Caribbean scholar Kamau Brathwaite (an alum of Pembroke) has often spoken about his identification with Caliban in The Tempest. Caliban is the archetype of the slave who turns his borrowed language against his master.
This is amply demonstrated in Brathwaite's poem 'Caliban'–

memofromlalaland.wordpress.com/2016/09/04/kam…
I've also grown interested in cross-cultural adaptations of Shakespeare. There is a tremendous resonance that can be observed between his plays and the feudal histories of other countries.
Akira Kurosawa's Throne of Blood is a stellar example of a loose adaptation of Macbeth in the context of feudal Japan.
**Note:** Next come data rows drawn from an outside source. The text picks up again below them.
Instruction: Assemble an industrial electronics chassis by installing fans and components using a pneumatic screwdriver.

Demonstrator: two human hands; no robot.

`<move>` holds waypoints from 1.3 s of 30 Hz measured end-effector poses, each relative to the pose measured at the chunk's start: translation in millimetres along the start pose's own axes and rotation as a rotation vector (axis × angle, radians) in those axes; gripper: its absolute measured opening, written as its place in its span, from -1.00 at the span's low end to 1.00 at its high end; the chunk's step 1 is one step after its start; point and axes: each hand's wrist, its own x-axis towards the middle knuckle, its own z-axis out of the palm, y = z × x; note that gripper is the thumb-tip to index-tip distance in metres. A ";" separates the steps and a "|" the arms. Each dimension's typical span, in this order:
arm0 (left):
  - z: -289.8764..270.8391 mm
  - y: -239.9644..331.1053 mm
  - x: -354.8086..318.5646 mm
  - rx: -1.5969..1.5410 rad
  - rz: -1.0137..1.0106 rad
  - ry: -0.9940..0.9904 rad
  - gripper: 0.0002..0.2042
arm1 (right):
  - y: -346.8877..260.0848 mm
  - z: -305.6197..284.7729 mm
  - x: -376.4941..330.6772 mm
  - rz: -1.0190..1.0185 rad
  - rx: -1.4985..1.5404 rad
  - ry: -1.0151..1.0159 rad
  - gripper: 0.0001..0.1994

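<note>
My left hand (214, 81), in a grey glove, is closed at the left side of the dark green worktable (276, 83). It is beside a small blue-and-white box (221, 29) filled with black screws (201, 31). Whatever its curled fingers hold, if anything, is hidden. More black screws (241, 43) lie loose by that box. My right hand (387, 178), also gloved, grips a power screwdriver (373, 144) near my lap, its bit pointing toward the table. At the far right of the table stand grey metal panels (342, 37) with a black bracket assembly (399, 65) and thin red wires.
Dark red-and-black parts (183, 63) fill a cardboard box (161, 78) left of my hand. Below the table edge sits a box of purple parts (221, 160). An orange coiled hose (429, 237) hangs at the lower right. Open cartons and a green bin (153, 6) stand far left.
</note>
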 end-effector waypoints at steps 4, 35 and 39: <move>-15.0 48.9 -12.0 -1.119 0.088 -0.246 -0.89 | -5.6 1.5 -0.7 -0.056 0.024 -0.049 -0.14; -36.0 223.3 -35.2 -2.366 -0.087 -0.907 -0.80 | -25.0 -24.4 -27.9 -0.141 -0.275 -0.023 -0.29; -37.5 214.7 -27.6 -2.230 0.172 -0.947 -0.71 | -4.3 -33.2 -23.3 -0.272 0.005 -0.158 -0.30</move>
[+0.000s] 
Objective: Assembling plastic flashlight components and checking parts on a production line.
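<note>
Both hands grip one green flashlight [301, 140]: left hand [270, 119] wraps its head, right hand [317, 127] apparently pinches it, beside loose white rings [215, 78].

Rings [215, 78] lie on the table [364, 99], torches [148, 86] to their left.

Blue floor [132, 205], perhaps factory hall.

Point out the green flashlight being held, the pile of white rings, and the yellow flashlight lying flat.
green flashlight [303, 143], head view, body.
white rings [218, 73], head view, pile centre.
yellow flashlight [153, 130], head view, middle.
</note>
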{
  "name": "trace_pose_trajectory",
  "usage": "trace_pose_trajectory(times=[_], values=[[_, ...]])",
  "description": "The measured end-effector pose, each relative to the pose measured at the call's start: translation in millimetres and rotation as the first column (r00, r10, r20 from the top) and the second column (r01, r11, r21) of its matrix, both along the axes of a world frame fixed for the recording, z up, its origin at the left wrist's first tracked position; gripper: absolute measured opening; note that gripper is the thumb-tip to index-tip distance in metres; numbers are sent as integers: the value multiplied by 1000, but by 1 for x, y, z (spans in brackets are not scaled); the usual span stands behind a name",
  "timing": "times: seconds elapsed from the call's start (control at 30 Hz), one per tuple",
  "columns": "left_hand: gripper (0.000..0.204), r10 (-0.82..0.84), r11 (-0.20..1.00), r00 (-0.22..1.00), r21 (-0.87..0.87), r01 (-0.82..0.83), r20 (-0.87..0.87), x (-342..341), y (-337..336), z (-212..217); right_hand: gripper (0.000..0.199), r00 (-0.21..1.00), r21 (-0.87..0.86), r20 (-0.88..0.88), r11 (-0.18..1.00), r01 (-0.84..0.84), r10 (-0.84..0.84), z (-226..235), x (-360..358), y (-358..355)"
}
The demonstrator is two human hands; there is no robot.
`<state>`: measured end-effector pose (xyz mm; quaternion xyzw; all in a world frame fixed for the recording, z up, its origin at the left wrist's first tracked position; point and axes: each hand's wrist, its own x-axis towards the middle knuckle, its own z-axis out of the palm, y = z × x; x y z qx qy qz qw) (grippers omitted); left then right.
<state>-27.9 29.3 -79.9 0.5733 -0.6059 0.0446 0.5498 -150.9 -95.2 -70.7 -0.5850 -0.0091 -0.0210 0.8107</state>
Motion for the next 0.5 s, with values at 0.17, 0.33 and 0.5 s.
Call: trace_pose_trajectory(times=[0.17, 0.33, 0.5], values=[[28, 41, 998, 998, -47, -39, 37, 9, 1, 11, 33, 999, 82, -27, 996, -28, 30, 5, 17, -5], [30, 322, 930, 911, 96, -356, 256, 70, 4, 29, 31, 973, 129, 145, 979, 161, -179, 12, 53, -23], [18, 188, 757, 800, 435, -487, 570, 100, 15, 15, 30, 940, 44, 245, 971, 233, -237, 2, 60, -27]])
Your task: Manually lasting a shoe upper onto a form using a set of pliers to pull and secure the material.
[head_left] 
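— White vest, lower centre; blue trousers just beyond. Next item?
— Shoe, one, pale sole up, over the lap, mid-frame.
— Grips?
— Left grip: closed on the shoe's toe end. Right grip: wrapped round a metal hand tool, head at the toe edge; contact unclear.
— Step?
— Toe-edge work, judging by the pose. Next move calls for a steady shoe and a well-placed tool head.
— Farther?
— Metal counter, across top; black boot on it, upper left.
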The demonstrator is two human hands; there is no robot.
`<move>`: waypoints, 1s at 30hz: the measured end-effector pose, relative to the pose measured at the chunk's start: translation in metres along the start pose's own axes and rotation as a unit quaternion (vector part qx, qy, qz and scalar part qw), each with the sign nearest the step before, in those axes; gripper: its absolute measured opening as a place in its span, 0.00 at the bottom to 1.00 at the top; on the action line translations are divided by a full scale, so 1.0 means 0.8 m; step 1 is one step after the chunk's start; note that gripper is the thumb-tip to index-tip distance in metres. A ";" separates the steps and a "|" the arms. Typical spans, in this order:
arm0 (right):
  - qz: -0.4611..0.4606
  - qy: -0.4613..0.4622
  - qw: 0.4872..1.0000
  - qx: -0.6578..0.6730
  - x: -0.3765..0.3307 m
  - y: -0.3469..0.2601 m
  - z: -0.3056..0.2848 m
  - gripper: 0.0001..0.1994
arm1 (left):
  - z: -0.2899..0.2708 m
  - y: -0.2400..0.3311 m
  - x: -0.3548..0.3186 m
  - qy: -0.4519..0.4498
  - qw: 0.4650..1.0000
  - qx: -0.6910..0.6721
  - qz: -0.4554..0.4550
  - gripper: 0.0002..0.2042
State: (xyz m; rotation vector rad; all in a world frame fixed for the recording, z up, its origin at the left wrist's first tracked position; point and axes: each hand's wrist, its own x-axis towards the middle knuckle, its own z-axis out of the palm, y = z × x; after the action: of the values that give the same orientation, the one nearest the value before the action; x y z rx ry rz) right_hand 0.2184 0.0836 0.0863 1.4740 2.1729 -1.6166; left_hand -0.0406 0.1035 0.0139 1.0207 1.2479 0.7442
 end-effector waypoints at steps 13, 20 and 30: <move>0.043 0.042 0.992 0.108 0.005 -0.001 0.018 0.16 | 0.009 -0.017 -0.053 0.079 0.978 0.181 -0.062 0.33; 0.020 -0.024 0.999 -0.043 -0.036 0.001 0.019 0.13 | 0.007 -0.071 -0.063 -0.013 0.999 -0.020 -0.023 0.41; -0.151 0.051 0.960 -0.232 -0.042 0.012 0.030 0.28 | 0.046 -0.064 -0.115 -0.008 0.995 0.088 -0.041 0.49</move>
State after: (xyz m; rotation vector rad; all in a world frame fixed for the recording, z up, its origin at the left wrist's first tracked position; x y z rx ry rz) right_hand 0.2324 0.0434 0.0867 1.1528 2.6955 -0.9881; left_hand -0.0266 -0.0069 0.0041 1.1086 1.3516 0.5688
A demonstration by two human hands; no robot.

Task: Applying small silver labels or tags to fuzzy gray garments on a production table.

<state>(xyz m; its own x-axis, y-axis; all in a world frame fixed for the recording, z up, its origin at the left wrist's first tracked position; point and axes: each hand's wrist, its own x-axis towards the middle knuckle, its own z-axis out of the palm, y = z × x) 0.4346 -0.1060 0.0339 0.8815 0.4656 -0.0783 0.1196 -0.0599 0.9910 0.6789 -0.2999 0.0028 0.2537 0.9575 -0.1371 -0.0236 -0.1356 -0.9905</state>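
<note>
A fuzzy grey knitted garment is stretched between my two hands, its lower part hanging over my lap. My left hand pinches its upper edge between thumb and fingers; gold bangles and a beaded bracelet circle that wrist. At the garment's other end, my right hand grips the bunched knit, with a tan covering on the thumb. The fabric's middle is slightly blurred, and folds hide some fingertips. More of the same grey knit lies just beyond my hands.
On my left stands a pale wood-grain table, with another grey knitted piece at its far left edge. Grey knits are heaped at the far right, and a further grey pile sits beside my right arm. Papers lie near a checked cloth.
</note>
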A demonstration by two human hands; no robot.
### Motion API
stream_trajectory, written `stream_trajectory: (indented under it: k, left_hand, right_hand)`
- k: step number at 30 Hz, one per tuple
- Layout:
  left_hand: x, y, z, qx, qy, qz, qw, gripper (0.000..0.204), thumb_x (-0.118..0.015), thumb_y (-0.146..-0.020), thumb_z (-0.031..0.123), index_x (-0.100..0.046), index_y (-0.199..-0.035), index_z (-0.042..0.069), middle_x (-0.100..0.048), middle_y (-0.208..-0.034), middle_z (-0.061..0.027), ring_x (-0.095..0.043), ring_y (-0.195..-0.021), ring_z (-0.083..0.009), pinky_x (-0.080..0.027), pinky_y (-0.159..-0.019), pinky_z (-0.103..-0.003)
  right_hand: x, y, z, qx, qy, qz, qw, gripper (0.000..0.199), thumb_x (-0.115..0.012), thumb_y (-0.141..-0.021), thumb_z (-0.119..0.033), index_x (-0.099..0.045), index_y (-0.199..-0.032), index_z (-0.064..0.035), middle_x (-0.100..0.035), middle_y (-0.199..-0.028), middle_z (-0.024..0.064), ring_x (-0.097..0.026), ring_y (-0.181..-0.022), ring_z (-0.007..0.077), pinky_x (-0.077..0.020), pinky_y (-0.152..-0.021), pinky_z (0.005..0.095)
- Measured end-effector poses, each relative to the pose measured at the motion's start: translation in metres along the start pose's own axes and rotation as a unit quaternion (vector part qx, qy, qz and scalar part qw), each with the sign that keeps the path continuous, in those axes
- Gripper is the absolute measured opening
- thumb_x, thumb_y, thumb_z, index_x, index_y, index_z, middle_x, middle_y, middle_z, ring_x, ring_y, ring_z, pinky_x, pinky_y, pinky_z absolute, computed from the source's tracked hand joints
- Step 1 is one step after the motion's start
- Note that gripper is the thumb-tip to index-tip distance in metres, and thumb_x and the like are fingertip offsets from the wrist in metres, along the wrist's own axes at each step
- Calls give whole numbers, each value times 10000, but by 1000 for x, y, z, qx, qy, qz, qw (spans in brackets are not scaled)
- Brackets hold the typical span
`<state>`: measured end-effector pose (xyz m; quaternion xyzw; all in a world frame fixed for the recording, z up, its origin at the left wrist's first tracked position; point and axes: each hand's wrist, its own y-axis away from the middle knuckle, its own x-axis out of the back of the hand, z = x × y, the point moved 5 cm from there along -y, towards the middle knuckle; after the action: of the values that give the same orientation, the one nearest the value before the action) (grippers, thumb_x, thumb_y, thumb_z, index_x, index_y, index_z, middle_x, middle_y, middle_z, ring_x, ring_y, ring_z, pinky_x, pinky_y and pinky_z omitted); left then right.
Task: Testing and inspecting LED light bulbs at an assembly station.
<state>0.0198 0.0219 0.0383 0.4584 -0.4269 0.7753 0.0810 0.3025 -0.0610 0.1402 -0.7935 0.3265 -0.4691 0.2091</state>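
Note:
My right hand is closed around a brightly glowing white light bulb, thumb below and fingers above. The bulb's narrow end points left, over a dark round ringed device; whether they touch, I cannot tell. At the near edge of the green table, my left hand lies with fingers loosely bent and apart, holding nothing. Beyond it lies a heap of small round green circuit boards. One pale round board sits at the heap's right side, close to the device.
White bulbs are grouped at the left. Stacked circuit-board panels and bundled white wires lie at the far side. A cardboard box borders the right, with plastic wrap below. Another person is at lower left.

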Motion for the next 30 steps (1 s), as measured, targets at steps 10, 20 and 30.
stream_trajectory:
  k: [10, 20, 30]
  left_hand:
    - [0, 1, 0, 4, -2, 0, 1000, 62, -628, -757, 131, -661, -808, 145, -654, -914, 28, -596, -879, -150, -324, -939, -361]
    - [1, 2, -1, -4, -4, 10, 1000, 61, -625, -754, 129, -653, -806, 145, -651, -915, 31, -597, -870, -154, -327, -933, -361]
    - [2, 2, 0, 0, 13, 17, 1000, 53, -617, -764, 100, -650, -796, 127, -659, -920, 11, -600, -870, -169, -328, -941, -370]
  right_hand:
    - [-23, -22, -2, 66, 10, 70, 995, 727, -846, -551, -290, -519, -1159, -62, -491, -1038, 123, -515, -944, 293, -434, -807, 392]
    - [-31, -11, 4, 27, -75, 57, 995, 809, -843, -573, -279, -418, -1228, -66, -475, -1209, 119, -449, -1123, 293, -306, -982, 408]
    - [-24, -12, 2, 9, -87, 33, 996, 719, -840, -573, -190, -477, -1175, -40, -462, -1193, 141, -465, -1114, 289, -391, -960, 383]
Another interesting book I've read recently that addresses intercultural dynamics is @EdwardWilsonLee's Shakespeare in Swahililand. It traces the suffusion of the works of Shakespeare in the contexts of East Africa.
It was interesting to note that Anglo-American explorers often carried around a volume of the works of Shakespeare as a reminder of their 'civilisation'. Theodore Roosevelt described it as a soldier's ration– "the largest amount of sustenance in the smallest possible space".
English Anglican Bishop Edward Steere adapted 4 of Shakespeare's plays–The Taming of the Shrew, King Lear, The Merchant of Venice, and Timon of Athens– into a schoolbook for teaching the Swahili language. It was entitled Hadithi za Kiingereza, or 'Tales from the English'.
With the influx of Indian labourers and communities in African cities, this critical mass enabled a professional theatrical culture to develop in cities such as Mombasa and Nairobi. Adaptations of Shakespeare's plays were popular.
Compellingly (and somewhat ironically), many of Africa's post-independence leaders possessed a love of Shakespeare's works. Julius Nyerere, the first President of Tanzania, translated Julius Caesar and The Merchant of Venice into Swahili during the period of decolonization.
The first African member of the Kenya Legislative Council, Eliud Wambu Mathu, used The Merchant of Venice to put the injustices of the colonial government in their own language.
Much later on, political prisoner Sonny Venkatrathnam smuggled a copy of the works of Shakespeare into the Robben Island prison in South Africa. Many of his fellow prisoners cherished the book and signed their names next to their favourite passages.

the-tls.co.uk/nelson-mandela…
Nelson Mandela's passage of choice was found in Act 2 Scene 2 of Julius Caesar.
Our set text for Shakespeare term is Cymbeline, which was recently adapted in Juba Arabic by the South Sudan Theatre Company. Instead of depicting a bloody war, the SSTC retold Cymbeline as a melodramatic, slapstick comedy.

Some scholarly work has been done on the South Sudanese adaptation of Cymbeline as well:

oxfordhandbooks.com/view/10.1093/o…
@EdwardWilsonLee argues that "Shakespeare can not be said to be universal in any simple sense" as "his global celebrity can never be fully extricated from the political history that produced it".
Yet, he also asserts that Shakespeare "now meant the poet of Mughal railroads or the Ethiopian court, of Swahili and Maasailand".
I'd definitely recommend his book to anyone looking for an alternative take on reading Shakespeare.